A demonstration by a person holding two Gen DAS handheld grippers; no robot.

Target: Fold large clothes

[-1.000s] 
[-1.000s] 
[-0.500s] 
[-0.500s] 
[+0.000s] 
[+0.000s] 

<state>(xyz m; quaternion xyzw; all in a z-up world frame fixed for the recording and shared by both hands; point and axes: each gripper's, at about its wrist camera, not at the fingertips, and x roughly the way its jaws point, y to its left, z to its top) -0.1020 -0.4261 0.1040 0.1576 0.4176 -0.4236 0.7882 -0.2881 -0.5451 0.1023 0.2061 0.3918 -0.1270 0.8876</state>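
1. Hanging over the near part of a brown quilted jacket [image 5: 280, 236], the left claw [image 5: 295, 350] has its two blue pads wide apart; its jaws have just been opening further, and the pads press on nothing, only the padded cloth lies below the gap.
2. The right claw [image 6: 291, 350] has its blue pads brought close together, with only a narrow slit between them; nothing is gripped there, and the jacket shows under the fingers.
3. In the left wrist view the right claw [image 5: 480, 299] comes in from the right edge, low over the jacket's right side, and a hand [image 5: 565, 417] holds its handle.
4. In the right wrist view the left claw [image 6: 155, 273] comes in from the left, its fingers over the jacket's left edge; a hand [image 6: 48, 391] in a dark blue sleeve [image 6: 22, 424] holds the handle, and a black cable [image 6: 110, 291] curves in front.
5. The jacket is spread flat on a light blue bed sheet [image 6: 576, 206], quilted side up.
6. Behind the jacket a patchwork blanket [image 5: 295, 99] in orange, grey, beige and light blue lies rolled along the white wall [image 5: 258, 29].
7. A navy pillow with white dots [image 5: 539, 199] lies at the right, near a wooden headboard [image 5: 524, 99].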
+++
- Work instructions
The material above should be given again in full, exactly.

- Written solution
A demonstration by a person holding two Gen DAS handheld grippers; no robot.

Target: Fold large clothes

[-1.000s] 
[-1.000s] 
[-0.500s] 
[-0.500s] 
[+0.000s] 
[+0.000s] 

<state>(xyz m; quaternion xyzw; all in a z-up world frame fixed for the recording and shared by both hands; point and axes: each gripper's, at about its wrist camera, not at the fingertips, and x roughly the way its jaws point, y to its left, z to its top) -0.1020 -0.4261 0.1040 0.1576 0.4176 -0.4236 0.7882 -0.2881 -0.5451 0.1023 0.2061 0.3918 -0.1270 0.8876</state>
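1. Hanging over the near part of a brown quilted jacket [image 5: 280, 236], the left claw [image 5: 295, 350] has its two blue pads wide apart; its jaws have just been opening further, and the pads press on nothing, only the padded cloth lies below the gap.
2. The right claw [image 6: 291, 350] has its blue pads brought close together, with only a narrow slit between them; nothing is gripped there, and the jacket shows under the fingers.
3. In the left wrist view the right claw [image 5: 480, 299] comes in from the right edge, low over the jacket's right side, and a hand [image 5: 565, 417] holds its handle.
4. In the right wrist view the left claw [image 6: 155, 273] comes in from the left, its fingers over the jacket's left edge; a hand [image 6: 48, 391] in a dark blue sleeve [image 6: 22, 424] holds the handle, and a black cable [image 6: 110, 291] curves in front.
5. The jacket is spread flat on a light blue bed sheet [image 6: 576, 206], quilted side up.
6. Behind the jacket a patchwork blanket [image 5: 295, 99] in orange, grey, beige and light blue lies rolled along the white wall [image 5: 258, 29].
7. A navy pillow with white dots [image 5: 539, 199] lies at the right, near a wooden headboard [image 5: 524, 99].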

There is nothing more to the answer.